What you need to do
Each line holding the string "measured" is to be copied from the data.

Source material
[Start of section]
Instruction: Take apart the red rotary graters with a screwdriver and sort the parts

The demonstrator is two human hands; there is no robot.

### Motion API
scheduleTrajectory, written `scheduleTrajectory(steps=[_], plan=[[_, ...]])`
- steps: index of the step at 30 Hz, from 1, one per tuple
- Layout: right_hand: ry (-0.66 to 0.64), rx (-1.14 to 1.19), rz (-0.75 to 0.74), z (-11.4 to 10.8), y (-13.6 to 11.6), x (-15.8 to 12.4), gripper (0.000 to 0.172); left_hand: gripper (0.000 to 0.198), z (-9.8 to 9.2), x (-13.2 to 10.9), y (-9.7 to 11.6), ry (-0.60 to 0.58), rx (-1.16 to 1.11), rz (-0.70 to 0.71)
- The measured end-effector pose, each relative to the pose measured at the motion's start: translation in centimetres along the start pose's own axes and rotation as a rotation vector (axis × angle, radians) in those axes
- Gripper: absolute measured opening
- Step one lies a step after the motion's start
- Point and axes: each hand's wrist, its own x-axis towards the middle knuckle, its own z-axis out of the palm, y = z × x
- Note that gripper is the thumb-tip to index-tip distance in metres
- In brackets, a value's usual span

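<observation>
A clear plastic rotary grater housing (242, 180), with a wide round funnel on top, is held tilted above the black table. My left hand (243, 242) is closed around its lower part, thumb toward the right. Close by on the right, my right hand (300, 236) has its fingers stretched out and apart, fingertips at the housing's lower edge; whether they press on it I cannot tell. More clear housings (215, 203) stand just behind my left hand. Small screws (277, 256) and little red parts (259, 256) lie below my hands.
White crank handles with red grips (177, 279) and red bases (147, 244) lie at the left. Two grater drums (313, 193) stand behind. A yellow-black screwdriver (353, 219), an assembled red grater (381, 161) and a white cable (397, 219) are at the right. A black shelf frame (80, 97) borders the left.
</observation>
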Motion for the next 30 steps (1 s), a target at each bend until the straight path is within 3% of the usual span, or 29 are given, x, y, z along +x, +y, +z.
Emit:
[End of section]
Exercise answer
- The measured end-effector pose, each relative to the pose measured at the motion's start: translation in centimetres along the start pose's own axes and rotation as a rotation vector (axis × angle, radians) in those axes
- Gripper: absolute measured opening

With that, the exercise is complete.